April 16, 2004

War Is Not Over If You Want It

This cogent observation just in from bitter sanity

The difference

Someone asked me the other day, "You compared building democracy in Iraq to the US experience with Germany and Japan after WWII. How come it's not going like that?"

People have come up with a lot of reasons - both before and since the fall of Saddam - why Iraq would not be like Germany or Japan: level of previous exposure to democracy, degree of international legitimacy for the effort, presumed cultural incompatibility of Arabs with democratic polities. Some are more plausible than others, of course, but most of them are quite subtle.

But there's one reason no one talks about, that's about as subtle as a neon sign: the war isn't over.

Imagine if, during WWII, we had tried to occupy and reconstruct France before defeating Germany. Imagine Vichy collaboraters being funded by German money and smuggled German weapons.

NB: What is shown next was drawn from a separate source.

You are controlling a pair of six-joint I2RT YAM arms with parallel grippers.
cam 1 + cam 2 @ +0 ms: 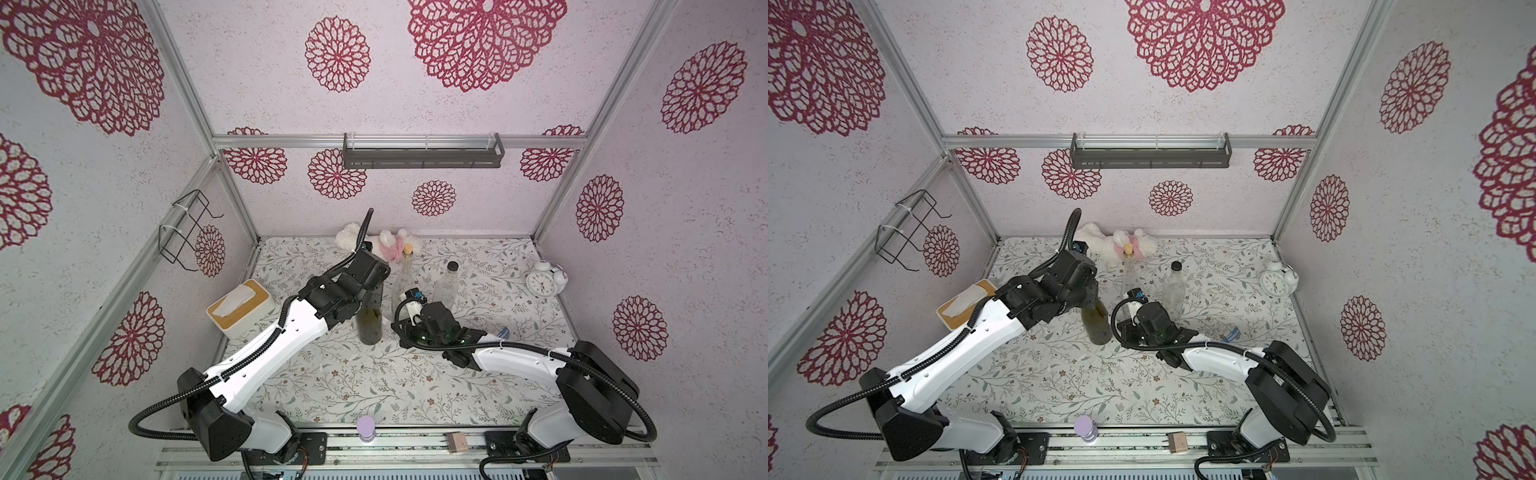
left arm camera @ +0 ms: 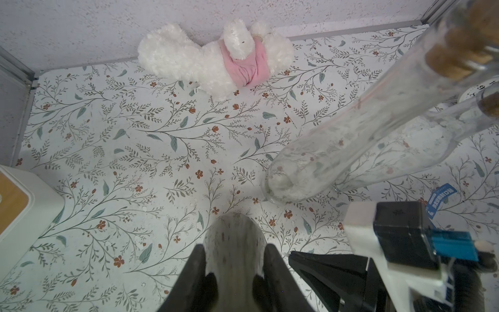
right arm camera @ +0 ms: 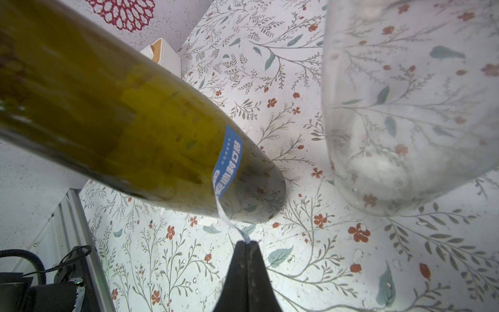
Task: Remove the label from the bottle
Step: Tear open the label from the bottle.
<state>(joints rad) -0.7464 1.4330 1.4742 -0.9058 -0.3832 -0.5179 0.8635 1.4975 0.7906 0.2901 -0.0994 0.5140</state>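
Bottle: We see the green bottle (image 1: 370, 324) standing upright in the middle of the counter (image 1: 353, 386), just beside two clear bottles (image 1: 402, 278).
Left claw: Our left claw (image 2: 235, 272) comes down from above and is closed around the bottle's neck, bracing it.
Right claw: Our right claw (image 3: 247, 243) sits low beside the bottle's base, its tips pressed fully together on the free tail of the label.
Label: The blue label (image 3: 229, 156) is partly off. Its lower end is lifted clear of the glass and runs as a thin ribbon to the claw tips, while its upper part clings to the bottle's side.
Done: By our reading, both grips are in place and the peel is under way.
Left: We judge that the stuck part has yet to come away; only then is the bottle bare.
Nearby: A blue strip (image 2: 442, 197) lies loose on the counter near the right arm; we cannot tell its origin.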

Imagine German special ops units coming across the border periodically and blowing people up. Imagine the press telling us that all this proves the French didn't want us or our "liberation" in the first place and we should give up and go home.

Now imagine ignoring all this and doggedly proceeding with rebuilding French infrastructure, hoping all the problems will Just Go Away. Folly, yes?

In Iraq, we've got Iran funding an uprising and, most likely, sending in commandos under cover of the pilgrimage. In Fallujah, we've got a lot of old-line Saddam collaborators, and possibly Syria funding and providing military fighters, via Hamas. We've had Saudi-funded terrorists coming across the borders all this time. (Ask the Iraqis - they know Arab from Arab, and they know the people coming in to blow up Iraqis aren't Iraqi.) And we wonder why there are problems in Iraq?

There are problems because the war is still going on; winning one campaign does not conclude a war, and (media and politician nitwits insisting on locutions like "the Iraq War" notwithstanding) we ought to know better than to think it does. To whatever extent we succeed in Iraq, it becomes an ally in this war - and to whatever extent it becomes an ally, it becomes a target for the enemy.